Do you know why all small business startups need to have an operating plan? With a proper operating plan for your small business, you are prepared to overcome the worst.
If you are in the start-up phase of your small business keep in mind that you will most likely need to look for financing to help you get on your feet. In order to obtain funding, most investors whether private, banks or your government – everyone will ask you for an operation plan of your business.
Your operational plan is key to knowing when your current funds that you have on hand will run out and when you will need more financing to help your business further grow. As a small business owner, your primary job is to make sure that all of your expenses are covered and that you do not run out of money. At the same time, being a startup and all, you may not have any sales history or stats to back up your projections, but you would be surprised how accurate you can estimate your expenses and when you may need more money. This is to say that you shouldn’t think since you are a startup you should have a proper operational plan in place.
Again, the primary goal of your operating plan is to tell you when you will run out of money. And for an investor, they want to make sure they see your plan in order to keep you from running out of money. If you run out of funds, to an investor this means the end of the road. Preparing for this situation is what the investors want you to do, so you may ask for funding again.
The Revenues: The first year of business is always the toughest, and investors know this as well. Your revenues in the first year may be very little, so don’t be scared to say so.
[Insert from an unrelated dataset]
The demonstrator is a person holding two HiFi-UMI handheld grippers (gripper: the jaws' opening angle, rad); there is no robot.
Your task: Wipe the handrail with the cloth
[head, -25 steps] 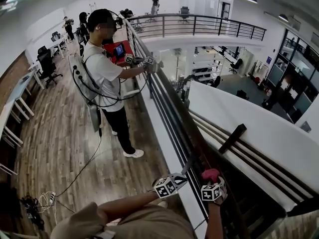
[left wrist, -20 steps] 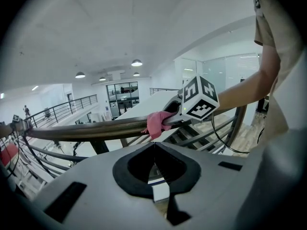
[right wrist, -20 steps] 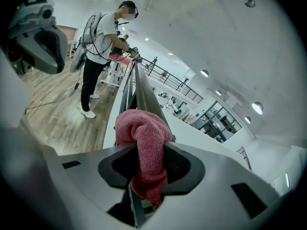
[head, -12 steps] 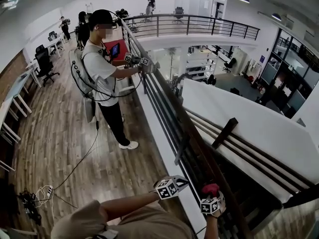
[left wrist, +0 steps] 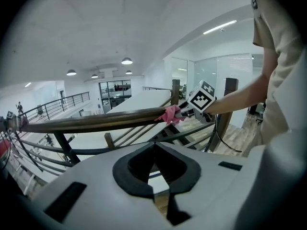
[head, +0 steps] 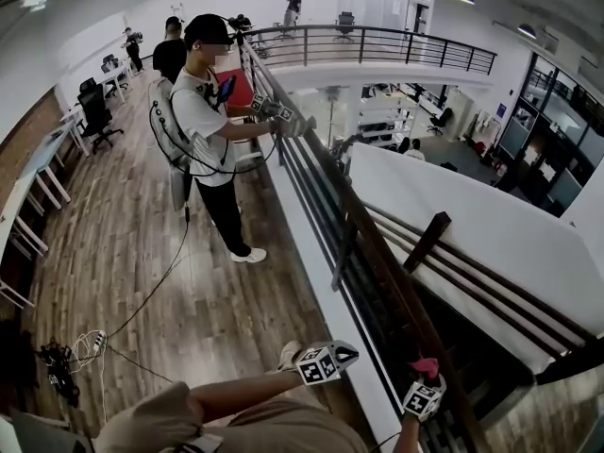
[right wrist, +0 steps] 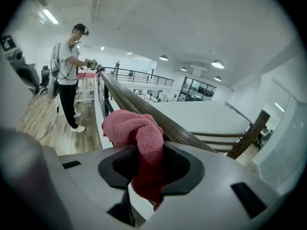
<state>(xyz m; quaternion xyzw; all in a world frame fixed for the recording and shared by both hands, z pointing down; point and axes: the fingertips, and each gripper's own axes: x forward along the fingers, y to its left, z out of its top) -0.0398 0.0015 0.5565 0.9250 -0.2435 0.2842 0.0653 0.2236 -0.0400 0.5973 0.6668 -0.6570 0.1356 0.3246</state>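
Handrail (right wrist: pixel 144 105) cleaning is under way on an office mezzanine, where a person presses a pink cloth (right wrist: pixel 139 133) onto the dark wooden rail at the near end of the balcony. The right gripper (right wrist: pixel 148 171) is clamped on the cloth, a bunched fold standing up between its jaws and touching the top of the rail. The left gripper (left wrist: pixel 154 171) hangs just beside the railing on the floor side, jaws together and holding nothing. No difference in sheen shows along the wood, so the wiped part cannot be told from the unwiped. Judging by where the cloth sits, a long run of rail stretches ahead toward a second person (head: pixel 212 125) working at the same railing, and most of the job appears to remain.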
You know it, and the investors know it so ensure you take advantage of this. It is better to keep investors happy with zero revenue, then to over-estimate and come under their expectations. This can cause an investor to back out. If you don’t have accurate numbers or have a tough time making estimated guesses, tell your investor that you expect the revenues to be zero the first year. If any revenues come in, then you are better off with the investor then you thought, and if it remains at zero, no big deal since it is what you said it would be in the first place.
The Expenses: Hiring employees is one of your biggest expenses when you are starting up your small business. Take into consideration that you don’t necessarily know how many people you will need in the future, when the business grows but your operational plan should allocate certain expenses for the “must have staff”. If you end up hiring more people and managing the expenses well, your business is taking off.
Don’t Over Promise: The old saying “make a plan and meet the plan” is what is important here. The details of the plan matter less here. The investor is already on your side, so now you have to impress them not by the monies or the number of sales you expect – but with the actual facts. If you show your investor the opportunity that the company will generate a quarter of million in the first year, make sure you meet it. If you estimate it will be only ten thousands then say that instead, but meet the goal whatever it is you set. Over promising will make the investor worried, and not have trust in you – which results in not having trust in their money with you.
If you are able to take the investors’ money and cover you entire operating plan and all the little things mentioned in it, well you’ve won. However if you are unable to estimate when you will need more money for the fact that you’ve over-spent, then you’ve lost.
This is simply the main reason why your small business startup should have a well-organized operating plan. It is well worth the time and effort.